### [Action item]
Return the full set of records, matching them character for character.

### [Dataset entries]
★ ★ ★ ★ ★
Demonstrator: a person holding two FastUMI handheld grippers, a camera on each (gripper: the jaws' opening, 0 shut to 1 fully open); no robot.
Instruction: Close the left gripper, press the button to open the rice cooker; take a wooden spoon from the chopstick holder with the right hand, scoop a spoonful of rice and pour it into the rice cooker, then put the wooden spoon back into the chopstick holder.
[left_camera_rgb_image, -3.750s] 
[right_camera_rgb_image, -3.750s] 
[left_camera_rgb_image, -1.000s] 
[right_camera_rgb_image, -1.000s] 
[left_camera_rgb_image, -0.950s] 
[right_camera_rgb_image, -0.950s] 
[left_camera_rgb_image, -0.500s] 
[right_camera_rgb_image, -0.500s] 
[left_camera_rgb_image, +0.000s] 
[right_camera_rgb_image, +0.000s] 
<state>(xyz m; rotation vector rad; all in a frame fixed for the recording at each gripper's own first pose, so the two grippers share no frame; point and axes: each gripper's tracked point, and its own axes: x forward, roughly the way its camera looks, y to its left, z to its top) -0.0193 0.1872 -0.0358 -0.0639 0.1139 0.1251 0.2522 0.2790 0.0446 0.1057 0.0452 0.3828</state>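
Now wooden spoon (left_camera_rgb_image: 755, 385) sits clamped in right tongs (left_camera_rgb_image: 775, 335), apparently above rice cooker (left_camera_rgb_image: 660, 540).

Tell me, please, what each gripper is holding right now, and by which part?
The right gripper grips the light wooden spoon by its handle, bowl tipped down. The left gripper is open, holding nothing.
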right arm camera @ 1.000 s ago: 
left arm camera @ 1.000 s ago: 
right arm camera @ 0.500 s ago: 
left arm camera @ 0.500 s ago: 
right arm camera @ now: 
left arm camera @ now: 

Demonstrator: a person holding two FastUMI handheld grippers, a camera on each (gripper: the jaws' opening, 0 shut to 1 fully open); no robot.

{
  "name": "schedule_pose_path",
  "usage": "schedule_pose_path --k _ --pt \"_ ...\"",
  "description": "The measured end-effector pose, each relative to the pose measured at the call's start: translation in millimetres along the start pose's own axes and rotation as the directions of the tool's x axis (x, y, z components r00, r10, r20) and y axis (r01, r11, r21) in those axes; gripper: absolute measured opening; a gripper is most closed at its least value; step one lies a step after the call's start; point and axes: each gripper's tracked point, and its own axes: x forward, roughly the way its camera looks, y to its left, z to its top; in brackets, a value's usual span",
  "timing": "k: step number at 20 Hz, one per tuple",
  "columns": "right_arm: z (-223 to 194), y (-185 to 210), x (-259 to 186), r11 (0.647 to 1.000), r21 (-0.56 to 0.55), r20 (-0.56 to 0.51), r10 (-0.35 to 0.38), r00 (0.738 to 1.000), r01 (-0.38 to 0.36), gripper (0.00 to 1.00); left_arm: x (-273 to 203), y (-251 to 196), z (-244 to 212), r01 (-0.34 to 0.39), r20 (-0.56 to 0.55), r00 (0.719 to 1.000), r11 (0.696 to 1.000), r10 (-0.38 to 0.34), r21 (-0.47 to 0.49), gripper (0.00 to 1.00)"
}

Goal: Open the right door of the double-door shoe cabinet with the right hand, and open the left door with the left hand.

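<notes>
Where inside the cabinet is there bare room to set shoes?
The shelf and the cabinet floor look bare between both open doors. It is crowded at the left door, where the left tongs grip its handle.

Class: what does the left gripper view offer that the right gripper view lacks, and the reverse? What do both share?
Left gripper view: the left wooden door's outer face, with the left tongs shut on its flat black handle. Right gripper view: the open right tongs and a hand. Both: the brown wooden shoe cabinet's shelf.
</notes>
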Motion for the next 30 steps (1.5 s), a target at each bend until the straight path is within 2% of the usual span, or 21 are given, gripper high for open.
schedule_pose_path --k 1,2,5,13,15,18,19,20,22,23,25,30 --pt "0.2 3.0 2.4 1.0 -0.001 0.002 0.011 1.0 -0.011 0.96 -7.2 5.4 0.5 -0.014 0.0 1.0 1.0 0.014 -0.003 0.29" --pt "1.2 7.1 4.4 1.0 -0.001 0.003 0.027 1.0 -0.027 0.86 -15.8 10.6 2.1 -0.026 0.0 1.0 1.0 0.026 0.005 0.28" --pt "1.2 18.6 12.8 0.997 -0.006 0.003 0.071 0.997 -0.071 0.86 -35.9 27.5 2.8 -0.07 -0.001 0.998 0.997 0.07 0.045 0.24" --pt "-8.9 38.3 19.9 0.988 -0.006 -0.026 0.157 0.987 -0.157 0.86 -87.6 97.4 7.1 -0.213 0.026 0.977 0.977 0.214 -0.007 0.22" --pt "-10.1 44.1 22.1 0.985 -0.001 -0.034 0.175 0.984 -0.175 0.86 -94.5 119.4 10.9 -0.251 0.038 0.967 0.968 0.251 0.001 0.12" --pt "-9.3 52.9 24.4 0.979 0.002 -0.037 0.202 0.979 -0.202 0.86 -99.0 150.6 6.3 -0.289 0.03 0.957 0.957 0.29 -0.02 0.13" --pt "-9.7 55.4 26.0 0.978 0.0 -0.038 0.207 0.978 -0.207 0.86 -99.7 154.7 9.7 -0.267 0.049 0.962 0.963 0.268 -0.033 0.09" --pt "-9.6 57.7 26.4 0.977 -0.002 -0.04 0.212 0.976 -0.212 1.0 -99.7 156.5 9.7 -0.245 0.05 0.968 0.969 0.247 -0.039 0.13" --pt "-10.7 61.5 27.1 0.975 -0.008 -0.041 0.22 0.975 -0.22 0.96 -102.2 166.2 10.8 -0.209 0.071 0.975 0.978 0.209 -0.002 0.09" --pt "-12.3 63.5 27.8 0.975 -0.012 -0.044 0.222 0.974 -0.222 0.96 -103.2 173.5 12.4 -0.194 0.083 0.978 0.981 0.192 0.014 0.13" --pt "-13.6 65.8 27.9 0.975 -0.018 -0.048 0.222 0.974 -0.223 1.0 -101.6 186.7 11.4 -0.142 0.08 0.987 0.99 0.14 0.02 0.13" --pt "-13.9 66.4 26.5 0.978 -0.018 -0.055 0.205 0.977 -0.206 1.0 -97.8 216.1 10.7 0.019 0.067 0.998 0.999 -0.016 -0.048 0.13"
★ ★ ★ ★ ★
### [Result]
Demonstrator: a person holding two FastUMI handheld grippers, a camera on each (gripper: the jaws' opening, 0 shut to 1 fully open); no robot.
Instruction: Close the left gripper, press the button to open the rice cooker; take a wooden spoon from the chopstick holder with the right hand, scoop a spoonful of rice and pour it into the rice cooker, then put the wooden spoon back into the chopstick holder.
[left_camera_rgb_image, -3.750s] 
[right_camera_rgb_image, -3.750s] 
[left_camera_rgb_image, -1.000s] 
[right_camera_rgb_image, -1.000s] 
[left_camera_rgb_image, -0.950s] 
[right_camera_rgb_image, -0.950s] 
[left_camera_rgb_image, -0.500s] 
[right_camera_rgb_image, -0.500s] 
[left_camera_rgb_image, +0.000s] 
[right_camera_rgb_image, +0.000s] 
<state>(xyz m; rotation vector rad; all in a frame fixed for the recording at each gripper's own first pose, so the two grippers share no frame; point and axes: each gripper's tracked point, and its own axes: x forward, roughly the way its camera looks, y to its left, z to its top) -0.0193 0.1872 -0.0358 -0.0639 0.1139 0.1251 0.2522 0.2790 0.0446 0.1057 0.0452 0.3828</state>
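Now wooden spoon (left_camera_rgb_image: 755, 385) sits clamped in right tongs (left_camera_rgb_image: 775, 335), apparently above rice cooker (left_camera_rgb_image: 660, 540).

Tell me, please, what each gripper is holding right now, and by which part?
The right gripper grips the light wooden spoon by its handle, bowl tipped down. The left gripper is open, holding nothing.
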right arm camera @ 1.000 s ago: 
left arm camera @ 1.000 s ago: 
right arm camera @ 0.500 s ago: 
left arm camera @ 0.500 s ago: 
right arm camera @ now: 
left arm camera @ now: 

Demonstrator: a person holding two FastUMI handheld grippers, a camera on each (gripper: the jaws' opening, 0 shut to 1 fully open); no robot.

{
  "name": "schedule_pose_path",
  "usage": "schedule_pose_path --k _ --pt \"_ ...\"",
  "description": "The measured end-effector pose, each relative to the pose measured at the call's start: translation in millimetres along the start pose's own axes and rotation as the directions of the tool's x axis (x, y, z components r00, r10, r20) and y axis (r01, r11, r21) in those axes; gripper: absolute measured opening; a gripper is most closed at its least value; step one lies a step after the call's start; point and axes: each gripper's tracked point, and its own axes: x forward, roughly the way its camera looks, y to its left, z to its top; in brackets, a value's usual span",
  "timing": "k: step number at 20 Hz, one per tuple",
  "columns": "right_arm: z (-223 to 194), y (-185 to 210), x (-259 to 186), r11 (0.647 to 1.000), r21 (-0.56 to 0.55), r20 (-0.56 to 0.51), r10 (-0.35 to 0.38), r00 (0.738 to 1.000), r01 (-0.38 to 0.36), gripper (0.00 to 1.00); left_arm: x (-273 to 203), y (-251 to 196), z (-244 to 212), r01 (-0.34 to 0.39), r20 (-0.56 to 0.55), r00 (0.719 to 1.000), r11 (0.696 to 1.000), r10 (-0.38 to 0.34), r21 (-0.47 to 0.49), gripper (0.00 to 1.00)"
}

Goal: Open the right door of the double-door shoe cabinet with the right hand, and open the left door with the left hand.

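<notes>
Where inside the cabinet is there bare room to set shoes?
The shelf and the cabinet floor look bare between both open doors. It is crowded at the left door, where the left tongs grip its handle.

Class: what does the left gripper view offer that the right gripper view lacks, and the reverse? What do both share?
Left gripper view: the left wooden door's outer face, with the left tongs shut on its flat black handle. Right gripper view: the open right tongs and a hand. Both: the brown wooden shoe cabinet's shelf.
</notes>
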Motion for the next 30 steps (1.5 s), a target at each bend until the straight path is within 2% of the usual span, or 21 are given, gripper high for open.
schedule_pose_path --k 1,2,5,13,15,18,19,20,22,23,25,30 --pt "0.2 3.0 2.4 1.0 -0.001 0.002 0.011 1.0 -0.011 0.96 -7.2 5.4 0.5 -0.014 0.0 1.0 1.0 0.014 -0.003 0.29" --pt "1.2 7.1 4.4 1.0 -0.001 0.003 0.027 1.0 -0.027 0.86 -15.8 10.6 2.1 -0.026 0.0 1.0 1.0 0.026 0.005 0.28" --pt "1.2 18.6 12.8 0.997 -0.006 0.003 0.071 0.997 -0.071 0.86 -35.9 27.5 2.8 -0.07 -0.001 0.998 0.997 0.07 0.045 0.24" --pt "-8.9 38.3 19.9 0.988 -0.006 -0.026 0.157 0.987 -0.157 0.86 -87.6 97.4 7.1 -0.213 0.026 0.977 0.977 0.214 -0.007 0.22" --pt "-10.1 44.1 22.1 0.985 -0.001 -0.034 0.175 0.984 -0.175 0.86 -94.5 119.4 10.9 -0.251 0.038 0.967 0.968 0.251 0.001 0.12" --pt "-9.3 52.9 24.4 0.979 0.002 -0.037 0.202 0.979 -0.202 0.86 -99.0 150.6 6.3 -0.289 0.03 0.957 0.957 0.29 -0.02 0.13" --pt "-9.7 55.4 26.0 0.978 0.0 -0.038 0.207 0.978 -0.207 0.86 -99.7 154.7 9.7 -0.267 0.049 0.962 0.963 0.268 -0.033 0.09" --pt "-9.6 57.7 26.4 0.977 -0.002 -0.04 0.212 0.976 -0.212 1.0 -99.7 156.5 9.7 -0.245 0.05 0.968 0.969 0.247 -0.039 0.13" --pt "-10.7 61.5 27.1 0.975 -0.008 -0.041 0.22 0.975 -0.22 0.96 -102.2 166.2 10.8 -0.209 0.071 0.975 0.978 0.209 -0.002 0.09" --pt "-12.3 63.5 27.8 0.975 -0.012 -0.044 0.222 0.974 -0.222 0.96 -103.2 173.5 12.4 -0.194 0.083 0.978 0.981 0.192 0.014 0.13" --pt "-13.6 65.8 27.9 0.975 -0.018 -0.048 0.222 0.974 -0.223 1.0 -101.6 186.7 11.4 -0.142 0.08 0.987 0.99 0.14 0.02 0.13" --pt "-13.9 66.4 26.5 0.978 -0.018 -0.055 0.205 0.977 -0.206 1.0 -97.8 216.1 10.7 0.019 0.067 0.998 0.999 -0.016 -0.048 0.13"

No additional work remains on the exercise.